Task prompt: Among the entries below, one stretch runs from the line that contains "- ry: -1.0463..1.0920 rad" through the line that contains "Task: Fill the". Repeat that stretch exactly, ends included, and only that.

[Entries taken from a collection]
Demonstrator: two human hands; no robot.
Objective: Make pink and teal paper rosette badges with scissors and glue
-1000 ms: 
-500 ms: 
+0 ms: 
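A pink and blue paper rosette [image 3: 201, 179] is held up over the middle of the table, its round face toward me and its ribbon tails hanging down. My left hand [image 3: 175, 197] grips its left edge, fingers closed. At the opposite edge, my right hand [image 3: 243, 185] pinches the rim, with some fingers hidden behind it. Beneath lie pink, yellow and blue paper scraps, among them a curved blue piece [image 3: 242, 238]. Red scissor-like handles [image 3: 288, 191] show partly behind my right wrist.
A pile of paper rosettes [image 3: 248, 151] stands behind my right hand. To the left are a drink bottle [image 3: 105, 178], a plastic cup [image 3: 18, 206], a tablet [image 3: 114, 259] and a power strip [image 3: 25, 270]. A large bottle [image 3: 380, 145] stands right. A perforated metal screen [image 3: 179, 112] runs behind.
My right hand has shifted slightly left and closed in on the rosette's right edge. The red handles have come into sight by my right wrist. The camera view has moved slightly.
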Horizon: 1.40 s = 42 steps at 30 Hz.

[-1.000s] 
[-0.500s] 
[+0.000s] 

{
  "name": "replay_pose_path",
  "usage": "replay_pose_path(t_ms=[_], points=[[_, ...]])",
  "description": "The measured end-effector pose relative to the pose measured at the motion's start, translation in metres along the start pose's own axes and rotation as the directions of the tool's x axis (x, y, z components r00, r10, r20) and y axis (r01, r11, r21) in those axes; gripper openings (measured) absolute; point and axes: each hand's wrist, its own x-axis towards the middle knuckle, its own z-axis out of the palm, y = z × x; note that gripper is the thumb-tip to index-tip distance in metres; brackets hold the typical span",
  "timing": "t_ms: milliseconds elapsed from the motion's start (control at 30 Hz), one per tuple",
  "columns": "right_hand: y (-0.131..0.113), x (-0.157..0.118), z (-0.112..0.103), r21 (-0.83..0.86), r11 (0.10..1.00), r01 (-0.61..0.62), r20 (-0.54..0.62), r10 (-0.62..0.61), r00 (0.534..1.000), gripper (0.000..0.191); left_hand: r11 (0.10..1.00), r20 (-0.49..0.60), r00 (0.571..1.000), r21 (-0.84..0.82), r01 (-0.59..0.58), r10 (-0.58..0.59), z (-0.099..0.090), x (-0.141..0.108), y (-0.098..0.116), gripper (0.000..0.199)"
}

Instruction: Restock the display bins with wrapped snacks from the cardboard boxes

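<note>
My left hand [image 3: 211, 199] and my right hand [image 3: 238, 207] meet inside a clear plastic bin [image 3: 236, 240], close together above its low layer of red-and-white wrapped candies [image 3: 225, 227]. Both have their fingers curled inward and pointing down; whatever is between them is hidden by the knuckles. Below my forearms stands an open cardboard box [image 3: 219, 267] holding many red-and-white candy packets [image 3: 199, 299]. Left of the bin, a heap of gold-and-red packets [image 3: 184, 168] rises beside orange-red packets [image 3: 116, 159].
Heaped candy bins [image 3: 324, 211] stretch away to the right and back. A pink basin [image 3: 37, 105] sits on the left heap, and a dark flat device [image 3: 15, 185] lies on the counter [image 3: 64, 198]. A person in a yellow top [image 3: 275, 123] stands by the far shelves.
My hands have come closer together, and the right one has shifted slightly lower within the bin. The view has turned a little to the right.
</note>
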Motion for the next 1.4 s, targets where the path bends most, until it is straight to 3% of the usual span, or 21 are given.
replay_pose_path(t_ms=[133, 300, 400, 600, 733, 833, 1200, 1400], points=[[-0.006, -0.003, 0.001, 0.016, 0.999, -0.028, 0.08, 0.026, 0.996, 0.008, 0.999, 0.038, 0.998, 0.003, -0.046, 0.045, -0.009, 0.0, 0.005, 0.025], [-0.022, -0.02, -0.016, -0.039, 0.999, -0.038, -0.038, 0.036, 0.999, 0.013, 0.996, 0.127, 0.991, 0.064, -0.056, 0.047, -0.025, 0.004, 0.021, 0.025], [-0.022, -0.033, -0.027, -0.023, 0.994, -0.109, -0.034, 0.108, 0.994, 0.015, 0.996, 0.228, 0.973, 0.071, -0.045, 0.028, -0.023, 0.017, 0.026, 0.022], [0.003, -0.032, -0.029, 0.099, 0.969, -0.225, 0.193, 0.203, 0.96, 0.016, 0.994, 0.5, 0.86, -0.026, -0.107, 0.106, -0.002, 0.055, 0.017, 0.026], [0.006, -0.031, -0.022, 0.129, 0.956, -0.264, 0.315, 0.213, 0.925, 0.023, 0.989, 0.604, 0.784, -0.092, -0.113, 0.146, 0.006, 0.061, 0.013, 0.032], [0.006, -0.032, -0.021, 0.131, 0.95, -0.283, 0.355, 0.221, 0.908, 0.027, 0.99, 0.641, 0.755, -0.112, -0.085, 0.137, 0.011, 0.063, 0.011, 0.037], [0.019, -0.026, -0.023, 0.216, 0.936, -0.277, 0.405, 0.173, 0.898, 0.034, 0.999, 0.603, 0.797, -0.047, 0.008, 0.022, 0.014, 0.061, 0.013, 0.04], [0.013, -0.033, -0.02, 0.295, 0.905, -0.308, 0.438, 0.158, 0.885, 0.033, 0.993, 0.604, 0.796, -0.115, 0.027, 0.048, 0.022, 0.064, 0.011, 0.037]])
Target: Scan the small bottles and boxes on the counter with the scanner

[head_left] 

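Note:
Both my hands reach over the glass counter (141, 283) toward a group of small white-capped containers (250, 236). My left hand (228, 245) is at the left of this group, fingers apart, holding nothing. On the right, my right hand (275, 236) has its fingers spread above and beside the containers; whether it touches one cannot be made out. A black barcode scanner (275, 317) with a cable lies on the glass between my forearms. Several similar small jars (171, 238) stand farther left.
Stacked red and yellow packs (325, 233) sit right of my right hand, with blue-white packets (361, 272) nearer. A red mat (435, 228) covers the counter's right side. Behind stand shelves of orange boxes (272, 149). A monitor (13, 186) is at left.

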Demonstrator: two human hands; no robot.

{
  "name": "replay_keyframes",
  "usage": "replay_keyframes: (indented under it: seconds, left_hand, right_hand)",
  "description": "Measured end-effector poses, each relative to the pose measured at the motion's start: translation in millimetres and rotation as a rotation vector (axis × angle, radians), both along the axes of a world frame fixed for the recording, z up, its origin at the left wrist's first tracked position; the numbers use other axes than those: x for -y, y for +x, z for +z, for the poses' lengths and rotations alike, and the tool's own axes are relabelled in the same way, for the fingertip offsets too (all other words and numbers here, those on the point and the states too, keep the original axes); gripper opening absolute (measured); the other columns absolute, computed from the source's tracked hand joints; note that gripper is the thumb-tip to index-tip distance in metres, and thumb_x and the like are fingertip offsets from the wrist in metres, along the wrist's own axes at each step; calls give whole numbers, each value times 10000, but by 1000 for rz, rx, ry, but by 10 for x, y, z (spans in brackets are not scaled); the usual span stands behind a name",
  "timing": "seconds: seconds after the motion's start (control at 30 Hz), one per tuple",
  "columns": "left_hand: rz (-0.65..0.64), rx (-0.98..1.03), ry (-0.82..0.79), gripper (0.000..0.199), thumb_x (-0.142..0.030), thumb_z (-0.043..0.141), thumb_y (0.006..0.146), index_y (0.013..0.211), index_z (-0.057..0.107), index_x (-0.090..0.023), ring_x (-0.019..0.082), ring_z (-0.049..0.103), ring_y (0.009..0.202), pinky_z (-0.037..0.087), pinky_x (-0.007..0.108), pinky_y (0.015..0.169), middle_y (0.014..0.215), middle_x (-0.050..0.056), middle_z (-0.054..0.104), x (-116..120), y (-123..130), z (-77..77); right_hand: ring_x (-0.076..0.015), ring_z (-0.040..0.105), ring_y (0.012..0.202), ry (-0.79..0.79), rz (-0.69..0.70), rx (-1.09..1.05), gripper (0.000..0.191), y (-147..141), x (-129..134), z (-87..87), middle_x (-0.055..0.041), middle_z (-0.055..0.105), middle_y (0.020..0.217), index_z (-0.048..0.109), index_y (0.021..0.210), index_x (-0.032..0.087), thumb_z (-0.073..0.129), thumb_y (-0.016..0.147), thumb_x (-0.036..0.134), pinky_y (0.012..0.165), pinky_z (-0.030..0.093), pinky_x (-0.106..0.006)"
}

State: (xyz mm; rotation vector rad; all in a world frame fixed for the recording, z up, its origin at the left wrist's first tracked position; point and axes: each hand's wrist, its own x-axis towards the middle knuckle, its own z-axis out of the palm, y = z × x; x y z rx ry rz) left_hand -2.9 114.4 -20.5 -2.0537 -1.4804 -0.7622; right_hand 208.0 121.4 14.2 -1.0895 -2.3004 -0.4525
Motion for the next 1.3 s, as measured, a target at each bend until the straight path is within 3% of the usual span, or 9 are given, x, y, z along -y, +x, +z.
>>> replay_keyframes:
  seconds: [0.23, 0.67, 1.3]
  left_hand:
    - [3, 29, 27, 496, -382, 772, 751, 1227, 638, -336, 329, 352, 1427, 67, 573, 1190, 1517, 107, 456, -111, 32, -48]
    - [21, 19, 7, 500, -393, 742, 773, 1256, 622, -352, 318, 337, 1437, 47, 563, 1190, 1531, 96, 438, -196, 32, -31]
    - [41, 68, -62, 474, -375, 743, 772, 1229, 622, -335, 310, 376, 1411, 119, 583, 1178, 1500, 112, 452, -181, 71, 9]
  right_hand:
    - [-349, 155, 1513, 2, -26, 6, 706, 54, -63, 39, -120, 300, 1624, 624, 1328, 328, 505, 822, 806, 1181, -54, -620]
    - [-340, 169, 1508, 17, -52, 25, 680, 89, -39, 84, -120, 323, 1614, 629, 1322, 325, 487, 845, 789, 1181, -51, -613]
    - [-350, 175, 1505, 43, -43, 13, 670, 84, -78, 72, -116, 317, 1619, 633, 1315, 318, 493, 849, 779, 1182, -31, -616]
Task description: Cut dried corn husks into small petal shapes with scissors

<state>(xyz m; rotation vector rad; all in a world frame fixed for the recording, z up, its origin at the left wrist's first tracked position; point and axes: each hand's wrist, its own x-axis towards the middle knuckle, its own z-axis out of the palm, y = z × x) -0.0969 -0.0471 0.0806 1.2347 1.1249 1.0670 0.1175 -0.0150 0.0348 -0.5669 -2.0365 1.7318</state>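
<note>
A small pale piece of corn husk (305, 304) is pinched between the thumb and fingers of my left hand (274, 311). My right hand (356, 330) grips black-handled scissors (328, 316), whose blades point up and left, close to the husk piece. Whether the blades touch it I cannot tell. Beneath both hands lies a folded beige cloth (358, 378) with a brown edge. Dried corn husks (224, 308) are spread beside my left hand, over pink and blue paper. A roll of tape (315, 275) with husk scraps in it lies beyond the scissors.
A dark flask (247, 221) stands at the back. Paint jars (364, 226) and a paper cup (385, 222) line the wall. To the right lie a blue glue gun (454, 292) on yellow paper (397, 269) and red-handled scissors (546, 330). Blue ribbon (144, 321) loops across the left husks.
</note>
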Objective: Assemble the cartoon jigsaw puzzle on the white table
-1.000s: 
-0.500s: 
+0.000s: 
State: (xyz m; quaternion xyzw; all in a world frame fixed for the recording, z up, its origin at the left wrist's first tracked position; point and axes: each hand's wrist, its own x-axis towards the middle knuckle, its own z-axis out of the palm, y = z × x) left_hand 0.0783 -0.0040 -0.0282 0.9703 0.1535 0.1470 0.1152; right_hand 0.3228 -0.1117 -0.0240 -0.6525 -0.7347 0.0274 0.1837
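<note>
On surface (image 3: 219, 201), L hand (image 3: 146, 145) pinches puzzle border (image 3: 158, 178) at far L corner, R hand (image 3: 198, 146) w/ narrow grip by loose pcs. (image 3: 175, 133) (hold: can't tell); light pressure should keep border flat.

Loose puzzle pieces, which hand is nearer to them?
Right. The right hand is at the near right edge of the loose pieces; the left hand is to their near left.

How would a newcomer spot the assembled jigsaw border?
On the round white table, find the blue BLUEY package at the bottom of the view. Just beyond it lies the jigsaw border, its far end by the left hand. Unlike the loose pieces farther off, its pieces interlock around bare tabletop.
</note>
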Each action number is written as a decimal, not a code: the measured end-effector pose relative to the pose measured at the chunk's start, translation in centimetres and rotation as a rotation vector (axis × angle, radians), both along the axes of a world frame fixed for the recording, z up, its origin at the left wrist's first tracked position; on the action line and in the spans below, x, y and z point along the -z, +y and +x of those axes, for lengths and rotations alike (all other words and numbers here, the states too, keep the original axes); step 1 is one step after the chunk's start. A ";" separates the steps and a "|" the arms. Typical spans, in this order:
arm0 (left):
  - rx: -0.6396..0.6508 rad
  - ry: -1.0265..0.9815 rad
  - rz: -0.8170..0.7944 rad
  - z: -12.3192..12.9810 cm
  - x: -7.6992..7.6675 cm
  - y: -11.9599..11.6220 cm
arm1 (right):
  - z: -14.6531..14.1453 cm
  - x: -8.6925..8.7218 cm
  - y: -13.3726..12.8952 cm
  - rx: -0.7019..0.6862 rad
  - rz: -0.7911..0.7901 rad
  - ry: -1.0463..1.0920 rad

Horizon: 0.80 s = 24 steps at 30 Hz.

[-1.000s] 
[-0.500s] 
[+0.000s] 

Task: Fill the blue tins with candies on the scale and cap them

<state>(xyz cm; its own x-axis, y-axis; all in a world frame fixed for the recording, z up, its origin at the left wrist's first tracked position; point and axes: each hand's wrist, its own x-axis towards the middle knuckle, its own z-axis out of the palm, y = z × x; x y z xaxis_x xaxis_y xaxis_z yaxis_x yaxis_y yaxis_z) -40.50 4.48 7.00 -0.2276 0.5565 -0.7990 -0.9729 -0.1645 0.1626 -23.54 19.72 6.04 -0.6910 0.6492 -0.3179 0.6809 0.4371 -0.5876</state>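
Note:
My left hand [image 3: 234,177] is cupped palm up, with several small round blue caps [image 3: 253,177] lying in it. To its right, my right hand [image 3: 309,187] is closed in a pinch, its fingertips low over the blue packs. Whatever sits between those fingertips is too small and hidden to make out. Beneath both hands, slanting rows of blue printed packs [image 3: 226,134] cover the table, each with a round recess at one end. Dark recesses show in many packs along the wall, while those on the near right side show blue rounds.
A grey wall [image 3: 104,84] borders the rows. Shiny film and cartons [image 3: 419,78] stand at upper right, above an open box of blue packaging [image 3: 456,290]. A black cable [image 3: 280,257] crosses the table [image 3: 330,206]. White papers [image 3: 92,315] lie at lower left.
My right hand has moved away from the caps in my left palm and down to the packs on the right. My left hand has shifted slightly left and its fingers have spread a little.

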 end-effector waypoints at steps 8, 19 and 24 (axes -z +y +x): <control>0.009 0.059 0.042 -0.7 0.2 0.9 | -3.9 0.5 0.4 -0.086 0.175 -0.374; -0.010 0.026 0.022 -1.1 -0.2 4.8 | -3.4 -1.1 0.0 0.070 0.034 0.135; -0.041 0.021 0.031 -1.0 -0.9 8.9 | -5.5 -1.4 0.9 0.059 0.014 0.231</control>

Solution:
  - ry: -1.0463..1.0920 rad

Horizon: 0.80 s = 24 steps at 30 Hz.

[-1.000s] 
[-0.500s] 
[+0.000s] 

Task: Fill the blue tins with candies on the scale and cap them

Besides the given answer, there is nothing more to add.